PROBLEM DETAILS
Of the material below, the lines to be retyped are those from the line containing "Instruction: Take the" through the line containing "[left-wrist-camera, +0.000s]", inclusive; reproduce them exactly.

Start of DATA UNDER STUDY

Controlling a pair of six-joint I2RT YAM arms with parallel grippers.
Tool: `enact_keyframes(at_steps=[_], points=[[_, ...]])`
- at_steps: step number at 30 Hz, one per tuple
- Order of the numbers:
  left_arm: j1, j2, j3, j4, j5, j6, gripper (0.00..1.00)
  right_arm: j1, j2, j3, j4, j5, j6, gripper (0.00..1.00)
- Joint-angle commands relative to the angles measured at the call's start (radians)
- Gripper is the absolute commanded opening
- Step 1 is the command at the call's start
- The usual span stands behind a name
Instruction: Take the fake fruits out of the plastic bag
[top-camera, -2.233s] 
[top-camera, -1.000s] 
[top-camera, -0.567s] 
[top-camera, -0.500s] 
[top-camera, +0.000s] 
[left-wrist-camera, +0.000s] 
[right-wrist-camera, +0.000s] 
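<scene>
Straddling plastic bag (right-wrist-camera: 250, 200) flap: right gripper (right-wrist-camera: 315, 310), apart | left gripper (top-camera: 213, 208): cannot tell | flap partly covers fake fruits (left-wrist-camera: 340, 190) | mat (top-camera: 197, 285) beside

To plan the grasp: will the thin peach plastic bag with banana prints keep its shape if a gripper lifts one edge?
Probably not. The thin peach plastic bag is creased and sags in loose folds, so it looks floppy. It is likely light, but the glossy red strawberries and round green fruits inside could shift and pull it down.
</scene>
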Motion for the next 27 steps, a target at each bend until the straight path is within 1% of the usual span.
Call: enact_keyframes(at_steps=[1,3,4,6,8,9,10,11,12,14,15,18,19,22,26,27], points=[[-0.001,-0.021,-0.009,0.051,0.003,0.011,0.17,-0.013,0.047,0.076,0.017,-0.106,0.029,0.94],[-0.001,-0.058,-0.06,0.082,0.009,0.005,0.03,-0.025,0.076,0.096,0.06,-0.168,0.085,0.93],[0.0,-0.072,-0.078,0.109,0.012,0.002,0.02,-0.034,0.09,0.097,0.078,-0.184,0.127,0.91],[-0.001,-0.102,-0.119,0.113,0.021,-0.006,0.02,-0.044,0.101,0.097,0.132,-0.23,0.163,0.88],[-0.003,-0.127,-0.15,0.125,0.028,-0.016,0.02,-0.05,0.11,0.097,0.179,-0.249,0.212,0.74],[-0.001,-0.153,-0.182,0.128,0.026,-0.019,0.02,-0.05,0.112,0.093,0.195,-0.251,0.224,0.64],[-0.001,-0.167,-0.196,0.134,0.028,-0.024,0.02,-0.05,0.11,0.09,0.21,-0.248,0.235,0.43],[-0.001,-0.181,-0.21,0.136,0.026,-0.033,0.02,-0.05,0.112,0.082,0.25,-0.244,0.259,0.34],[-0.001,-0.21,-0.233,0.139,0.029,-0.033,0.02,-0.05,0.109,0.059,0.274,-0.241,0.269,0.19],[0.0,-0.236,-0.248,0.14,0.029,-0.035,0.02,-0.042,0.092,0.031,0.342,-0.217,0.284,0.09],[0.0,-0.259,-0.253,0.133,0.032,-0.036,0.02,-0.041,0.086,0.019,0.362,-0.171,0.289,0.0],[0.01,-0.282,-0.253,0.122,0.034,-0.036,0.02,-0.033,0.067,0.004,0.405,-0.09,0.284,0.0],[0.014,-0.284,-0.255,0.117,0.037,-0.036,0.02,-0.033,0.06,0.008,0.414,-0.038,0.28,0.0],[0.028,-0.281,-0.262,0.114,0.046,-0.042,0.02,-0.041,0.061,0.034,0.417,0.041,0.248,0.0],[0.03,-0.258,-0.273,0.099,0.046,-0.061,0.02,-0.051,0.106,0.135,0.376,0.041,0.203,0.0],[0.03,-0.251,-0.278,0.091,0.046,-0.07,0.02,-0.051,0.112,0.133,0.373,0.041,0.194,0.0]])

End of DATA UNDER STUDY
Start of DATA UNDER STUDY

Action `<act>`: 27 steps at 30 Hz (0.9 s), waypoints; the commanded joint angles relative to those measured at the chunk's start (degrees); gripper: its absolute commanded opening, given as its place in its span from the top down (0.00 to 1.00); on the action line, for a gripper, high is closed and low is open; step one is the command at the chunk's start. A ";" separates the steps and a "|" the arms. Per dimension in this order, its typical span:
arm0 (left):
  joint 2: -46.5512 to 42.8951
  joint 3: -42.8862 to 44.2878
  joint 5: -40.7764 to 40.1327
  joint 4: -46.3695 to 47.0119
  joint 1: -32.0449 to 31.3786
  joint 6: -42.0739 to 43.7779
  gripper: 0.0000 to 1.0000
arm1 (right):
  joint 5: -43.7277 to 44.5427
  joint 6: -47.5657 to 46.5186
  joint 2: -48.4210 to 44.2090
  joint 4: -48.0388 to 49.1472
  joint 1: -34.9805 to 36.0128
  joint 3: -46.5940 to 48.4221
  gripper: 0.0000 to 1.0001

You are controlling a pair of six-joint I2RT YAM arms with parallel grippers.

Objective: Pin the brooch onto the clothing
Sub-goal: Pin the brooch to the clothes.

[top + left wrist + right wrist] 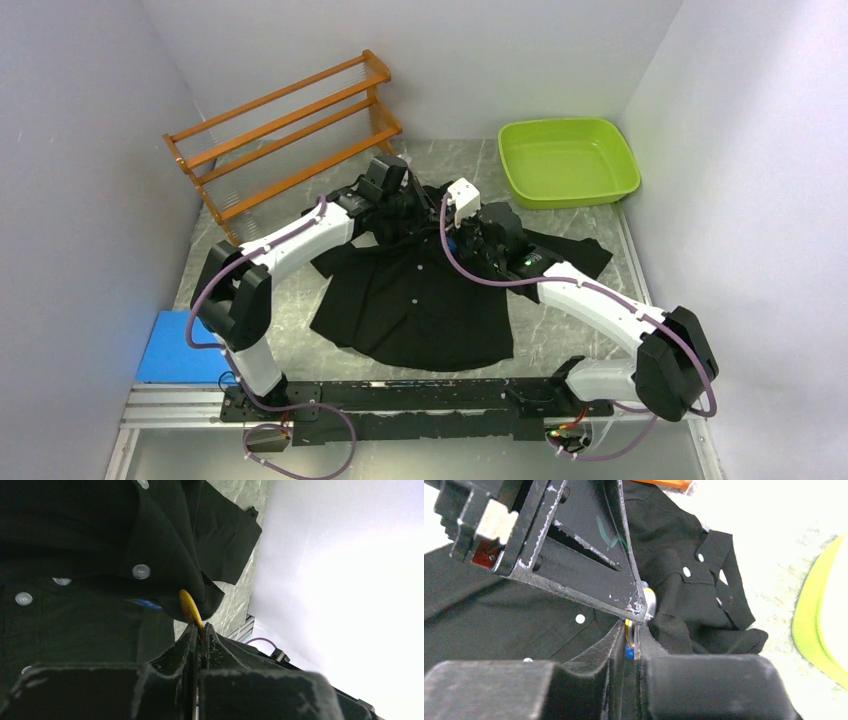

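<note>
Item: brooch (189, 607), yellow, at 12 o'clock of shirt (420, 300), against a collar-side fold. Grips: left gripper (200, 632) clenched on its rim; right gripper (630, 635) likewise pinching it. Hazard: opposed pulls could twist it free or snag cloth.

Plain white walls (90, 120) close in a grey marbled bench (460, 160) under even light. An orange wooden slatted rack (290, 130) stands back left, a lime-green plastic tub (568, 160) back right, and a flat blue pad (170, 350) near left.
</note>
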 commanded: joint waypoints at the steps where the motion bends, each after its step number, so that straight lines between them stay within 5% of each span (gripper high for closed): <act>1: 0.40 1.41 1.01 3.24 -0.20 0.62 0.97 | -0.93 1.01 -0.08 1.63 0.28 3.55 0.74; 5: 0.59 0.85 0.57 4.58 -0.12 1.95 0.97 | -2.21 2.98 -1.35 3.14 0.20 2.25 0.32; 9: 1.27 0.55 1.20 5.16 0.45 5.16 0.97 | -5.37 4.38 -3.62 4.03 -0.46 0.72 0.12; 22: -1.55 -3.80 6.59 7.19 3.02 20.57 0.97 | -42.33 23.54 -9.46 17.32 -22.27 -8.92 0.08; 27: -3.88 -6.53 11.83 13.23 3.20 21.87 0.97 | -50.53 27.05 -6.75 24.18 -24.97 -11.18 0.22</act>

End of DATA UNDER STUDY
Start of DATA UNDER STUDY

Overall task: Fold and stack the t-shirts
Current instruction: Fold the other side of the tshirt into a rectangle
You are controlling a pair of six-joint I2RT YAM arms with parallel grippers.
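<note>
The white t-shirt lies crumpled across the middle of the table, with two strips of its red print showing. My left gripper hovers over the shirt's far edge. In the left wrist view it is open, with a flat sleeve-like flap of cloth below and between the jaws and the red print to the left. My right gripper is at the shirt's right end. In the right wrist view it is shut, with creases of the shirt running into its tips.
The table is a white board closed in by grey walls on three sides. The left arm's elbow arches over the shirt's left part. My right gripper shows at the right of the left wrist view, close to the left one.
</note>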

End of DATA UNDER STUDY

RESPONSE TO THIS TASK
Instruction: Take the fake fruits out of the plastic bag
[top-camera, -2.233s] 
[top-camera, -1.000s] 
[top-camera, -0.567s] 
[top-camera, -0.500s] 
[top-camera, +0.000s] 
[left-wrist-camera, +0.000s] 

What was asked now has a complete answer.